By Emma Pinedo and Inti Landauro
MADRID (Reuters) – The Madrid capital region is pressing the Spanish government to allow pharmacies to carry out mass antigen testing for COVID-19, tapping into a broad debate on the efficiency of the rapid tests.
Antigen kits are less precise than standard PCR (swab) tests but can offer results in a few minutes, as opposed to days. While PCR tests detect genetic material in the virus, antigen tests detect proteins on the virus’s surface, though both are meant to pick up active infections.
For the conservative Madrid region, which has often locked horns with the left-wing central government on how best to tackle the pandemic in one of Spain’s worst hotspots, speed makes antigen tests a key tool.
“Every day that passes without the Spanish government authorizing us to use pharmacies (to perform antigen tests) is a day we lose against the pandemic,” the region’s deputy chief Ignacio Aguado told a news conference on Wednesday.
“The aim has to be to reach as many Madrilenos as possible.

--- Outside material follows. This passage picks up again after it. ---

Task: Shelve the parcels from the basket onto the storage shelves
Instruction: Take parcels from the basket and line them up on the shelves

If we are not able to reach all the people of Madrid before Christmas, we will have to ask the (health) minister why.”
The health ministry said it was evaluating the proposal but health emergency chief Fernando Simon told reporters the Madrid region demand raised a lot of concerns, including doubts about the efficacy and legal issues.
“We can’t envisage that someone with symptoms would go to a pharmacy to get the test done,” Simon said on Monday.

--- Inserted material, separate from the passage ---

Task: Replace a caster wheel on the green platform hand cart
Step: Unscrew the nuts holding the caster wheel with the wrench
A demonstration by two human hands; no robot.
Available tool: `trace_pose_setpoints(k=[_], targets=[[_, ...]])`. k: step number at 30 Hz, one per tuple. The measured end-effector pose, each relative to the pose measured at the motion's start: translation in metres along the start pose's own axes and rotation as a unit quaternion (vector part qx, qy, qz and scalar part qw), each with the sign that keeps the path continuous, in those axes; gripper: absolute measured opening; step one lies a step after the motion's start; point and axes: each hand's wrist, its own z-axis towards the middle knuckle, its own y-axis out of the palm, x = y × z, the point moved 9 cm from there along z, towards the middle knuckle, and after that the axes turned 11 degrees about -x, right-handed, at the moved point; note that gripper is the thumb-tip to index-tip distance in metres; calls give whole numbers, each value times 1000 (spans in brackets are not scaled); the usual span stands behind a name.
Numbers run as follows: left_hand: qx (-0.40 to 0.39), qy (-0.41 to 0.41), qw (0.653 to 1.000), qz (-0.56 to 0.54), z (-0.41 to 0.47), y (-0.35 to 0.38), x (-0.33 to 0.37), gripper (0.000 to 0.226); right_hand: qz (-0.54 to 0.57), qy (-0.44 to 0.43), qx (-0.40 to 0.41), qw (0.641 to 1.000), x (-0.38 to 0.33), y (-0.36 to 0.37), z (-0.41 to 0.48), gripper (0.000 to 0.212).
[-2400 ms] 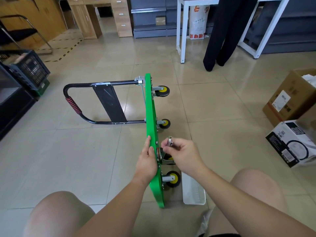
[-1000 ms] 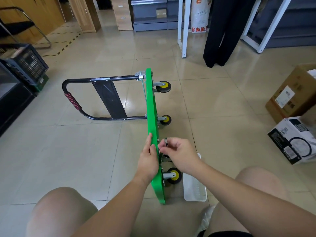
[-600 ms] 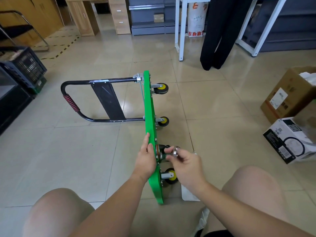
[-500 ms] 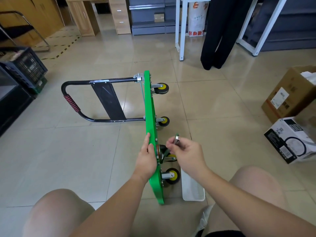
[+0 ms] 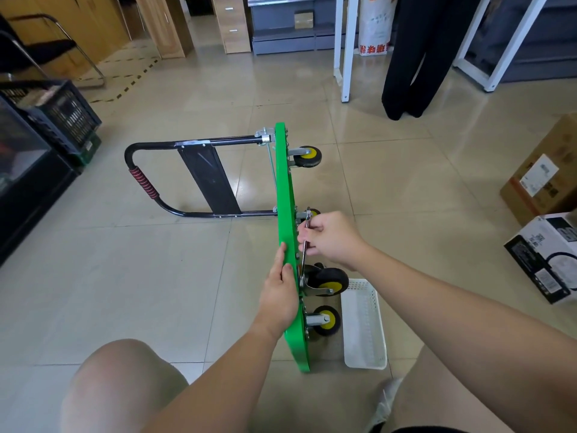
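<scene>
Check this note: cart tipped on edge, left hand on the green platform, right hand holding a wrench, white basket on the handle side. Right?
Not quite. In the head view the white basket lies on the side of the green platform with the casters, not on the handle side. The rest stands: left hand on the platform, right hand holding the wrench.

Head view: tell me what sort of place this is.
Likely a storeroom or back-office workspace: glossy beige tiled floor, brown cardboard box, black slatted plastic crate and light wooden drawer cabinet.
</scene>
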Motion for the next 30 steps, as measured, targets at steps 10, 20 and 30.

“There’s a risk that the (pharmacy) staff, by carrying out the tests, if they can do it, would get contaminated.”
The Madrid region has bought 5 million antigen tests from Abbott Laboratories
In one of Madrid’s hardest-hit districts, Vallecas, residents said they were in favour of the tests being carried out in pharmacies – if they were free or very cheap.
The European Commission recommended on Wednesday the use of antigen tests mostly on people already showing symptoms, saying that the kits were deemed less accurate in detecting the virus in asymptomatic cases.